Typically, as I fall asleep at night, I take a snapshot of what tomorrow is supposed to look like. Last night was no different, as I ran down the list to which I intended to wake: up by 7 am, change out my insulin pump, and eat a balanced breakfast with enough protein to get me through an exercise class from 8-9 am. Come home, do the “kid mambo” (breakfast prep, tooth-brushing quality control, and fresh underwear reminders), shower, bother to actually blow dry my hair and apply eye makeup (yeah, I was thinking about it), and head off to my daughter’s 11th birthday extravaganza.
But here I sit at 10:09 am with a different reality. The list to which I actually woke looks like this: up by 8 am, depleted insulin reservoir and pump alarm thus screaming at me, and missed the 8 am exercise class. Recovered with a great cup of hot coffee and a little of the fantastic memoir “Disaster Preparedness” by Heather Havrilesky, and then scarfed down a breakfast wrap and apple slices (courtesy of my husband’s awareness that if anyone was going to eat, he had to get involved).
Not exactly the snapshot I had taken the night before, and once upon a time, I would have thrown up the white flag, acknowledging my defeat in yet another foolish attempt to create A Productive Day. I would have promptly bagged on the exercise and eye makeup, all the while pondering and lamenting my inadequacy as A Productive Person.
I did this for a long time with diabetes too. When I didn’t check my sugars or dose appropriate insulin in the morning, I figured it was game over; I had screwed it up for the day. But here’s the funny part…my pancreas can’t tell time. If I renew my commitment to wellness by lunchtime, my body has some help for the rest of the day and night.
So, today’s truth is that I still have 30 pre-shower minutes left to blog and exercise. So that’s the new, adjusted plan.
Remembering that we can renegotiate the day at any point is an incredibly freeing realization. A friend of mine learned this concept through Weight Watchers; that eating a doughnut for breakfast doesn’t preclude you from having a salad for lunch or salmon for dinner. Missing an exercise class doesn’t preclude me from exercising right now, because my day is not an all or nothing proposition.

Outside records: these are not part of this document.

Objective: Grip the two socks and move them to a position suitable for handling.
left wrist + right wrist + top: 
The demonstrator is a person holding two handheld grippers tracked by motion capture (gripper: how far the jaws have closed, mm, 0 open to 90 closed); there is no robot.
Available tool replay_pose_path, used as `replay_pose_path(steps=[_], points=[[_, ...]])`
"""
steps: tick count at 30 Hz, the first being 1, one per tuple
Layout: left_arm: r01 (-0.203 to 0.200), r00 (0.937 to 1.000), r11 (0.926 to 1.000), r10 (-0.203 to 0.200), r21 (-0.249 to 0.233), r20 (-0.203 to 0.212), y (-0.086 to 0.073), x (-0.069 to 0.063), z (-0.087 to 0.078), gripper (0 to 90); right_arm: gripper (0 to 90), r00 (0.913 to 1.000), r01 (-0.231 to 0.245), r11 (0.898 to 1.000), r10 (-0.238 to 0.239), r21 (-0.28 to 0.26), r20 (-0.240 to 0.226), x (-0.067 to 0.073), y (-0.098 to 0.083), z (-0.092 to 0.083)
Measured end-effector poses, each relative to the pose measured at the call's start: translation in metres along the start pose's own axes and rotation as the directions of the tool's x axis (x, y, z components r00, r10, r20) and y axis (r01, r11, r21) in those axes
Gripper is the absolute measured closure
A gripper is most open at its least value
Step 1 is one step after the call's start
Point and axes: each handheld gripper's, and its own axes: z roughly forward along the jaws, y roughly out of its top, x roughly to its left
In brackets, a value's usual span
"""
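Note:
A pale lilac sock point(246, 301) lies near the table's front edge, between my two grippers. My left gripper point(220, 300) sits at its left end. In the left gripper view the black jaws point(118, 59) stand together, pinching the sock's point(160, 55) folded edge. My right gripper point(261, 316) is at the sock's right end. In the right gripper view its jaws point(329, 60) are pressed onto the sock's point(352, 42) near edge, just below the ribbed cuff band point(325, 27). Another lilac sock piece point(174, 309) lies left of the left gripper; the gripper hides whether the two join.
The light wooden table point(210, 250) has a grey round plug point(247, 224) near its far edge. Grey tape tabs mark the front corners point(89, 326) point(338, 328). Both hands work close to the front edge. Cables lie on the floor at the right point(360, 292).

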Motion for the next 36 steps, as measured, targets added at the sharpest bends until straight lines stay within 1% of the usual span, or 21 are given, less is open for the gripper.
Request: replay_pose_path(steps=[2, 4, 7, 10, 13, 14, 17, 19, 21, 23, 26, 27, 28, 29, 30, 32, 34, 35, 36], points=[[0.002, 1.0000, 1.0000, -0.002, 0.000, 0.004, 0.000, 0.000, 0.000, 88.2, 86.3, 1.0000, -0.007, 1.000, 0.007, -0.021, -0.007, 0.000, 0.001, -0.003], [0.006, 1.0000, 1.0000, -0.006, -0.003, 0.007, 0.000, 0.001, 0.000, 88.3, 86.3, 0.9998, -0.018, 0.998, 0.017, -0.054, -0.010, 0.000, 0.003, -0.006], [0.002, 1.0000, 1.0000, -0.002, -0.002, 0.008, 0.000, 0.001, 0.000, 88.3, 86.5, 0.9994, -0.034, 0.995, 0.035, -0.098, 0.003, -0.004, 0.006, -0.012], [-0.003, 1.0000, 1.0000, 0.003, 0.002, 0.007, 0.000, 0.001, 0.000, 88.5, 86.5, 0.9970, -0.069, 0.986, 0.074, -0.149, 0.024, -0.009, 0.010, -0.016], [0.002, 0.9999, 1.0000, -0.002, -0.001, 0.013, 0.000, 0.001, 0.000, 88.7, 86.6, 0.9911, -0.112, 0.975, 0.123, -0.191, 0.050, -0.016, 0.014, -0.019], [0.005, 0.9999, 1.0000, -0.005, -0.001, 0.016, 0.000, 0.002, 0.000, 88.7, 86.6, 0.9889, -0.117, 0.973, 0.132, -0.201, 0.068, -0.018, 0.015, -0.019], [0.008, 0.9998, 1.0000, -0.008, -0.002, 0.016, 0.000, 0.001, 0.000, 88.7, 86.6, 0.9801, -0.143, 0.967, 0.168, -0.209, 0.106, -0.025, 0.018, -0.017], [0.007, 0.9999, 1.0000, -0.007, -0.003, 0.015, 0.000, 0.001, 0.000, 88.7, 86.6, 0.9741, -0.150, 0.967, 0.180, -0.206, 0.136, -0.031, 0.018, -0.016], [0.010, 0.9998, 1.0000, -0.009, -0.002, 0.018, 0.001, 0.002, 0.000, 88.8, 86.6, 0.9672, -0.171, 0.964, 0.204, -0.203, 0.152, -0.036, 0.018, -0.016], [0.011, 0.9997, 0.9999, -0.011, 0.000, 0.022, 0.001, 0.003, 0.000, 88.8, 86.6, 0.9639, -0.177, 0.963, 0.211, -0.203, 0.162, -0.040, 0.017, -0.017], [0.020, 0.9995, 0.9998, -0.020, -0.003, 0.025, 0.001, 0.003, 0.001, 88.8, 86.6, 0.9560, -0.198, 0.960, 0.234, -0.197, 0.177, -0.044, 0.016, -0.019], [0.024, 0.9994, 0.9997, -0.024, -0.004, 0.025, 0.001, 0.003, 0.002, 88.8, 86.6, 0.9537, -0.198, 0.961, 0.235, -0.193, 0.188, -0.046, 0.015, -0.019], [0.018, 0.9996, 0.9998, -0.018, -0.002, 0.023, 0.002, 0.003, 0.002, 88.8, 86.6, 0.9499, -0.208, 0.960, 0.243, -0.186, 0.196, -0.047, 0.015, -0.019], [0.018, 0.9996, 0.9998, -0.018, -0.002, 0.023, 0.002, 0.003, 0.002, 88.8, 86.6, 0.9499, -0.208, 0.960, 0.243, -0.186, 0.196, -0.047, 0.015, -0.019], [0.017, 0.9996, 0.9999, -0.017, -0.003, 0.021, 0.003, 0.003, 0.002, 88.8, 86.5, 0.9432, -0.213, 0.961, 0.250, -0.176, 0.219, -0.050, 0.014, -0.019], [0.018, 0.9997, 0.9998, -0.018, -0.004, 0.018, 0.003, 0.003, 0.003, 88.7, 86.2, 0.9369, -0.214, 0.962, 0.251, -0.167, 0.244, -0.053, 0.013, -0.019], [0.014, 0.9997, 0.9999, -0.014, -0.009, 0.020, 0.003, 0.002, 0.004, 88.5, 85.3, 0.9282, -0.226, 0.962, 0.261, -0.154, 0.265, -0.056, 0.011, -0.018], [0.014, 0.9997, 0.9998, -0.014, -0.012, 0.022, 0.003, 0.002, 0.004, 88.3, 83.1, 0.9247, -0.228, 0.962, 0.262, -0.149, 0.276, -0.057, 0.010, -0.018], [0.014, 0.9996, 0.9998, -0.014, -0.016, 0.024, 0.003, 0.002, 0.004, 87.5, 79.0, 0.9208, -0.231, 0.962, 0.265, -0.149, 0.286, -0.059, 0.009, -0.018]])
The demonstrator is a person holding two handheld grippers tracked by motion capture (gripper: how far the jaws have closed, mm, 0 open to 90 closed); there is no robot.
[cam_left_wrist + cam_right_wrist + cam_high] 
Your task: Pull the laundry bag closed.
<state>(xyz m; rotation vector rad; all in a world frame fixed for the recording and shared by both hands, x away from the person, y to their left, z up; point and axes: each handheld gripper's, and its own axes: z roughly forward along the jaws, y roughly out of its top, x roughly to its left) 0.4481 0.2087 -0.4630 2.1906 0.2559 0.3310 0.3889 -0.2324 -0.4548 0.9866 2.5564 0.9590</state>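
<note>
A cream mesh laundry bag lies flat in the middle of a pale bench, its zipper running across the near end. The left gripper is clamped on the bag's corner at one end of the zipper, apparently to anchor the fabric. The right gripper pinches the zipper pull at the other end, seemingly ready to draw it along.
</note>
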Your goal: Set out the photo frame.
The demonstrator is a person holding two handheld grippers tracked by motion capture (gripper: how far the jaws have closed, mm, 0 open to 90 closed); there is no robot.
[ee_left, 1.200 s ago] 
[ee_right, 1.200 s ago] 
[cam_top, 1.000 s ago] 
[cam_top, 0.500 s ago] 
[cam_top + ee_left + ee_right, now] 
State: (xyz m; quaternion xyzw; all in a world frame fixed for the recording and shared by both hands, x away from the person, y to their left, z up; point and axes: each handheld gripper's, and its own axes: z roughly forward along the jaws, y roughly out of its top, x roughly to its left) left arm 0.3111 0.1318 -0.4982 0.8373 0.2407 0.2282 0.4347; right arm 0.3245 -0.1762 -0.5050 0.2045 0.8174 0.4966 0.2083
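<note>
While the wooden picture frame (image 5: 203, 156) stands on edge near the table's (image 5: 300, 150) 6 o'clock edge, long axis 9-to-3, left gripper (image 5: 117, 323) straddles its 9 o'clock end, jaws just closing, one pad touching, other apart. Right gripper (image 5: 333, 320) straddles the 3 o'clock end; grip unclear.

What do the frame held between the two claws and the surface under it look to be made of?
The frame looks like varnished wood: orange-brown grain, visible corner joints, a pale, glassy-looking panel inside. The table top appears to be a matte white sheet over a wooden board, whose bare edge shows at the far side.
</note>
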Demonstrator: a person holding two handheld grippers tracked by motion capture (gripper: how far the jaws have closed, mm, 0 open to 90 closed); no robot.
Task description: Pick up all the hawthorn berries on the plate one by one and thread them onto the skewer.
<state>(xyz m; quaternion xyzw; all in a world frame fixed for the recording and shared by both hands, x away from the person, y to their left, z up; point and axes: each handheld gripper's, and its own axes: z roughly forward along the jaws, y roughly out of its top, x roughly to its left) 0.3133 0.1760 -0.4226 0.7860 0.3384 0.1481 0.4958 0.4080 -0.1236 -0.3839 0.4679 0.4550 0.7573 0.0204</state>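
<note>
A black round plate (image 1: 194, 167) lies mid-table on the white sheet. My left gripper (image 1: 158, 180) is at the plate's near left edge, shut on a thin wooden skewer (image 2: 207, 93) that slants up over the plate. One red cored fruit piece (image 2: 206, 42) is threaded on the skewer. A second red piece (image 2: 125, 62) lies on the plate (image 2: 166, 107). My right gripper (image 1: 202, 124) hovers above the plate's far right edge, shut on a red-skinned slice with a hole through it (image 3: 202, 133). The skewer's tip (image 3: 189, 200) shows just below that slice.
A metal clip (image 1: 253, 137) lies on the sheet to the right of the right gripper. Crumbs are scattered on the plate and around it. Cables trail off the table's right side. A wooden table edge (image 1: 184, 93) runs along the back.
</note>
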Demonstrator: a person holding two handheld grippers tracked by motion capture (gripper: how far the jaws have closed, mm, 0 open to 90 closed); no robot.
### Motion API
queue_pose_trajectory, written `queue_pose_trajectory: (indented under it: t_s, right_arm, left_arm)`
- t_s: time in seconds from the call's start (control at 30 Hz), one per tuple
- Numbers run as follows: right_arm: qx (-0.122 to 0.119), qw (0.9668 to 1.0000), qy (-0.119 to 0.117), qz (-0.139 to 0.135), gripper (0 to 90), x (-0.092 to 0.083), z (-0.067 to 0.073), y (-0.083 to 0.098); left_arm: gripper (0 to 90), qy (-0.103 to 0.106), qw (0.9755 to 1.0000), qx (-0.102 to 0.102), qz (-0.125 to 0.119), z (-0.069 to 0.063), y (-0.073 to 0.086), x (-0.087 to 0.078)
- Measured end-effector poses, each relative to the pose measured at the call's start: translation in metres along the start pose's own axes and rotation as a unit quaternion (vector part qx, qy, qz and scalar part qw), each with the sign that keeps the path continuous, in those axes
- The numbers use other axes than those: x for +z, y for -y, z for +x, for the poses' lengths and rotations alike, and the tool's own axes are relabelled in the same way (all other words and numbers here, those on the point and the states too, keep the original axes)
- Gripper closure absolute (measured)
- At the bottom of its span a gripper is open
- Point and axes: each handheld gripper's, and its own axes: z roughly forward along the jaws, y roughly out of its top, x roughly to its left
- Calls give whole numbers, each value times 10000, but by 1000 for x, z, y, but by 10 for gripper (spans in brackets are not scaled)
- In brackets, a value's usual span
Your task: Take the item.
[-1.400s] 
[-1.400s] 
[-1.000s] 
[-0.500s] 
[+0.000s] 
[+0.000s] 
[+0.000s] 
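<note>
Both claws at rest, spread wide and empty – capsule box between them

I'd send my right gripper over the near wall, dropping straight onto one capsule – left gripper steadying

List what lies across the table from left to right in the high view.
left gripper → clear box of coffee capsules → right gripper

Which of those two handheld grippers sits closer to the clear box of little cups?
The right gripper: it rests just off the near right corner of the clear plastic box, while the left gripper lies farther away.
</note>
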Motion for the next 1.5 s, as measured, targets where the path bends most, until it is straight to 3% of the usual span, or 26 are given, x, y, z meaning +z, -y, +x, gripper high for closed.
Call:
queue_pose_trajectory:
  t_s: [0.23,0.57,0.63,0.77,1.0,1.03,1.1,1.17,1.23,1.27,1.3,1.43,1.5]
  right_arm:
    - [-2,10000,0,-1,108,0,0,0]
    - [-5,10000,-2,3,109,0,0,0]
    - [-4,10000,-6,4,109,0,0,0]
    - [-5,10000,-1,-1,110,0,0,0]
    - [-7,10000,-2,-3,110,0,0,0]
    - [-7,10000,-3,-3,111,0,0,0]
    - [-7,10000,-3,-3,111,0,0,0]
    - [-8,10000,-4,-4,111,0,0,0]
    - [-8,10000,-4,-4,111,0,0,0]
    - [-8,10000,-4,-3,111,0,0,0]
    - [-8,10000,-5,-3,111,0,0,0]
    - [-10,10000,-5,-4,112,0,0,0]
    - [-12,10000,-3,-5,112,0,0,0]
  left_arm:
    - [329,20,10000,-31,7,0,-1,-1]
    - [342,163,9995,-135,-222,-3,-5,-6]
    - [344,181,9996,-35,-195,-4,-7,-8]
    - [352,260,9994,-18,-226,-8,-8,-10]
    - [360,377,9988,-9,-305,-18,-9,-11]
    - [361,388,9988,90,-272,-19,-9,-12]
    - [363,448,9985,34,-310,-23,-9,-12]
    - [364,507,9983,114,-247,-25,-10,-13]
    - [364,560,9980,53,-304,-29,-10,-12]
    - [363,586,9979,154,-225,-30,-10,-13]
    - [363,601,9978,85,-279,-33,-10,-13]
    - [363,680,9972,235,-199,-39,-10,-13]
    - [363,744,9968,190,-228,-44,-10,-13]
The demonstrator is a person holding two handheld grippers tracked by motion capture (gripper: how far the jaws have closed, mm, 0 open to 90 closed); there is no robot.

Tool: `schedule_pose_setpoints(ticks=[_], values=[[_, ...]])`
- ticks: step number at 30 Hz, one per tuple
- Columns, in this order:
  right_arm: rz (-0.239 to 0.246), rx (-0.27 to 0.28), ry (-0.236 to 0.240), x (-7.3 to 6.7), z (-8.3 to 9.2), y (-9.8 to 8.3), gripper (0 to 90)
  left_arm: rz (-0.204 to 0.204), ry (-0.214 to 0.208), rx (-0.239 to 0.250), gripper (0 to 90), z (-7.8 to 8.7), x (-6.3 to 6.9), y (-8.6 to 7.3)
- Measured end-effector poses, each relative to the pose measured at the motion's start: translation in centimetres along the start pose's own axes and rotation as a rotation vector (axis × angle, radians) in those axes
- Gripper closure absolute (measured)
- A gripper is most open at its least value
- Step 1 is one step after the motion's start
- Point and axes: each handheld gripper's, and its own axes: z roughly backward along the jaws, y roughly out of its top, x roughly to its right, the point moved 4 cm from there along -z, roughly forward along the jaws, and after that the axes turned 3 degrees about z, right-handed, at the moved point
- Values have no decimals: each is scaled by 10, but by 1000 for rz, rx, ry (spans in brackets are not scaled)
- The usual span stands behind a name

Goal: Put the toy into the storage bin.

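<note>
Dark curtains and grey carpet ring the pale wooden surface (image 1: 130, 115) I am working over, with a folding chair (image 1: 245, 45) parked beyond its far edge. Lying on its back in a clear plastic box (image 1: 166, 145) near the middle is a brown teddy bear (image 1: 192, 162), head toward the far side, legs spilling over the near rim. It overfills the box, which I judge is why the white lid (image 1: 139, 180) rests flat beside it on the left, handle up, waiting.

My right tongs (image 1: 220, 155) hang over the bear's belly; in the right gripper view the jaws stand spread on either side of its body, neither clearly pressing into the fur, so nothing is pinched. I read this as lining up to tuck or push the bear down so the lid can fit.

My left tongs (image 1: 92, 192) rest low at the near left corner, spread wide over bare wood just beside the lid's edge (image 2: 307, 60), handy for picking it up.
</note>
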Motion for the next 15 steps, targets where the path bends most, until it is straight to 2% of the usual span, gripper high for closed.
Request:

It was no accident that Havrilesky’s book was on the coffee table this morning. As if for me, she wrote of how she loves “all the imperfect manifestations of this imperfect life.” She adds “I am flawed, flawed, flawed, and I will rarely feel shiny and complete and utterly calm and prepared. But look how hard we try, you and me, us and them, everyone. Isn’t it sort of sweet, to see how determined we are to do better, to be stronger, to make sure our kids and our mothers and our partners and even our dogs know that they’re loved?”
Now if you’ll excuse me, I must go and sweat, shower and celebrate, all in the name of A Very Productive Day.